● **What you will do**
A line below contains "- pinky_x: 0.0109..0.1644", and a later one contains "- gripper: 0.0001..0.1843". Repeat both, with every line between them, exactly.

[[ Supplied information open ]]

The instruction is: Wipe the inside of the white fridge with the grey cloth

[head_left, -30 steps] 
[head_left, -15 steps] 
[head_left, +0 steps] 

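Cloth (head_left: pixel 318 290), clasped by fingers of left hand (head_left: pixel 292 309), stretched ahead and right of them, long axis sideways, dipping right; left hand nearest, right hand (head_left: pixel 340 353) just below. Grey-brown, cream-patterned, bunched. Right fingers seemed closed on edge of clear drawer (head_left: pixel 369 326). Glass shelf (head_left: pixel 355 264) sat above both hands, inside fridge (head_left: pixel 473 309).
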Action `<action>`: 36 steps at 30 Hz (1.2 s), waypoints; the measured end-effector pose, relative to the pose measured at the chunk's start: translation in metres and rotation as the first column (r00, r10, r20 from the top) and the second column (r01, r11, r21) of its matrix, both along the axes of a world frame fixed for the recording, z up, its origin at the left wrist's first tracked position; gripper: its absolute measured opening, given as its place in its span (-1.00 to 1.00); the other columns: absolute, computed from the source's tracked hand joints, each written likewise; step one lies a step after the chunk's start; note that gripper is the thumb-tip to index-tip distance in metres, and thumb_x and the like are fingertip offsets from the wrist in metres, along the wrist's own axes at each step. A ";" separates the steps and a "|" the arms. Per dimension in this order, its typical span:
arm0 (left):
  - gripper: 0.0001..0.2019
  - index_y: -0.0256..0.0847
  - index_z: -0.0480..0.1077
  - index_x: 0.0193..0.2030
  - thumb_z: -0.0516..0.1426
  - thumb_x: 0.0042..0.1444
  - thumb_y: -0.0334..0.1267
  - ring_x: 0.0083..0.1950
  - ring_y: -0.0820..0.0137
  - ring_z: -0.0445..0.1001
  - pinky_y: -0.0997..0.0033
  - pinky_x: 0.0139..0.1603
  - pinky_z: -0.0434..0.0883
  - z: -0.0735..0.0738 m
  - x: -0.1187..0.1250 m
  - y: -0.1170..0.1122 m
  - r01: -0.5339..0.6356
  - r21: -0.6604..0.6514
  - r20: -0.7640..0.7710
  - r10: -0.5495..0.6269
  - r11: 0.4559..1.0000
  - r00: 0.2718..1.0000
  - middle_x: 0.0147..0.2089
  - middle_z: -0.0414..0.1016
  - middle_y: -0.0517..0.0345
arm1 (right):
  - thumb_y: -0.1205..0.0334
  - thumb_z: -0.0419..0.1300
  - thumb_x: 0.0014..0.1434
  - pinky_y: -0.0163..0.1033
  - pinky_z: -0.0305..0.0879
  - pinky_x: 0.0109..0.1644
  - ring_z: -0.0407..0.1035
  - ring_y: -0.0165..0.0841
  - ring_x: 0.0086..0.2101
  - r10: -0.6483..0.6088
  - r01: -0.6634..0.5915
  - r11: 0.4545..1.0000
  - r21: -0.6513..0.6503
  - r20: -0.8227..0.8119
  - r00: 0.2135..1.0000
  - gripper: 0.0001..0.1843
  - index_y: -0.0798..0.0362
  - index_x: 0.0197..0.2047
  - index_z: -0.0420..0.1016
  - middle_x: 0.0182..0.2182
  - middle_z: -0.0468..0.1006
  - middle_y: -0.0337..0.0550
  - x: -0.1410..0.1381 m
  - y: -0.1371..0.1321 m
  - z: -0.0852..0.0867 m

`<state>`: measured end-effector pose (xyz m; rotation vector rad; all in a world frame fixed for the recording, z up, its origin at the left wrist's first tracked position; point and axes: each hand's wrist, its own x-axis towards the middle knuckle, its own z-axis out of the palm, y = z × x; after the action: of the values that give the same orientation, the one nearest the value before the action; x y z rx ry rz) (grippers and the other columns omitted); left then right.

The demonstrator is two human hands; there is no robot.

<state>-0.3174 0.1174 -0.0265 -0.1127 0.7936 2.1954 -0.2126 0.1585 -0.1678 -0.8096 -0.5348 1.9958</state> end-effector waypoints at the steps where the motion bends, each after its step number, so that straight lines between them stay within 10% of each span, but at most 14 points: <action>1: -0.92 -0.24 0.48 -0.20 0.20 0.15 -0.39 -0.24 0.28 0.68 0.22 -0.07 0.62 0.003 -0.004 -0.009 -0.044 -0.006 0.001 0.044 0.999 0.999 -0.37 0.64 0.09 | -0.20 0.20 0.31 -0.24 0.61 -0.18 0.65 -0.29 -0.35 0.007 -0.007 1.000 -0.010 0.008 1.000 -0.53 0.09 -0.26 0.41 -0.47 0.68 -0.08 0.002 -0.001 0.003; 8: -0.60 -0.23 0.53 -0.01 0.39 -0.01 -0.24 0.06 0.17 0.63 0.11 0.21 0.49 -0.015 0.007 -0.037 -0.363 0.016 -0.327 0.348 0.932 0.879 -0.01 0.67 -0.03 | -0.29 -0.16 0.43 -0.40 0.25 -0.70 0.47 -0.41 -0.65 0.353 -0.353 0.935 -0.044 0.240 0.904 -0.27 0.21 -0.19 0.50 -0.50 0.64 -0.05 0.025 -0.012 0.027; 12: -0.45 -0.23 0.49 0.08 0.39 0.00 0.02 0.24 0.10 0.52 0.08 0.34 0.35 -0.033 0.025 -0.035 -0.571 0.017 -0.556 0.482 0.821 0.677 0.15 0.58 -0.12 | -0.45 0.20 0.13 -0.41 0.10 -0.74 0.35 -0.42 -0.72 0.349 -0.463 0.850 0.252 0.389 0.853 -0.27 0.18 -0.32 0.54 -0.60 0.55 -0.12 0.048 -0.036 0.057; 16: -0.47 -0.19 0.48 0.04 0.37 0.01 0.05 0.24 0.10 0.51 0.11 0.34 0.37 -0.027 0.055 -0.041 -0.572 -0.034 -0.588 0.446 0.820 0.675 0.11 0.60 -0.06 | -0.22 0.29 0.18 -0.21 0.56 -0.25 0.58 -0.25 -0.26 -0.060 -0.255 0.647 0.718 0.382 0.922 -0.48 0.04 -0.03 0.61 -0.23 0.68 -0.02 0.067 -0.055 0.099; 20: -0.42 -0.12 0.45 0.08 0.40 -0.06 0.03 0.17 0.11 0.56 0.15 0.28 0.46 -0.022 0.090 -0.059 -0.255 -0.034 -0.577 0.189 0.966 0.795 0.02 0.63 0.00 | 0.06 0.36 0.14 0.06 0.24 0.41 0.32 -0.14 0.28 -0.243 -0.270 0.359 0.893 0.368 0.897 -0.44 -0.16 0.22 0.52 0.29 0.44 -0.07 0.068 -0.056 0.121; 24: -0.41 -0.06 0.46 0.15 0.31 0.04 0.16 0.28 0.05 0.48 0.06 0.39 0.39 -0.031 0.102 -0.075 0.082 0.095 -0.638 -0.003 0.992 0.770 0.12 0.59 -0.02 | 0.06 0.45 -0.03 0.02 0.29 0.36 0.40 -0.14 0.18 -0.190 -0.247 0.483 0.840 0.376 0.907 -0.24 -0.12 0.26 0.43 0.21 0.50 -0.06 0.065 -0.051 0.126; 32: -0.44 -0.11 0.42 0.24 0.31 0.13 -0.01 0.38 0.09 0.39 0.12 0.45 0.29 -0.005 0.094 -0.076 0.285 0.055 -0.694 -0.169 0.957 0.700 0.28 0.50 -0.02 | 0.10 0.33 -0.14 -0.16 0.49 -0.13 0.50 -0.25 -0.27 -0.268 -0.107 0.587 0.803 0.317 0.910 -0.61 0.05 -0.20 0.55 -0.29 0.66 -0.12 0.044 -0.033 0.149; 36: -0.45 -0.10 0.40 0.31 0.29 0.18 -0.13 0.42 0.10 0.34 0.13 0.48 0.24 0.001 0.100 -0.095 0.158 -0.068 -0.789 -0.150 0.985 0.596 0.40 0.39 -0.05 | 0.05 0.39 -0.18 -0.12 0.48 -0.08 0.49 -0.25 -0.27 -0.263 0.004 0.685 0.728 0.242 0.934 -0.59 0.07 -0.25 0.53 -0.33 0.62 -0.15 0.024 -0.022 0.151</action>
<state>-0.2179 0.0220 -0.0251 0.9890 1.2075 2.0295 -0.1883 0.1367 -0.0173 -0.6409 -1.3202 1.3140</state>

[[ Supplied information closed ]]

● **Response area**
  - pinky_x: 0.0109..0.1644
  - ring_z: -0.0407..0.1035
  - ring_y: -0.0165..0.0841
  - ring_x: 0.0086..0.2101
  - r10: -0.6483..0.6088
  - r01: -0.6634..0.5915
  - r11: 0.4545..1.0000
  - r21: -0.6513..0.6503
  - r20: -0.8227..0.8119
  - r00: 0.2135..1.0000
  - gripper: 0.0001..0.1843

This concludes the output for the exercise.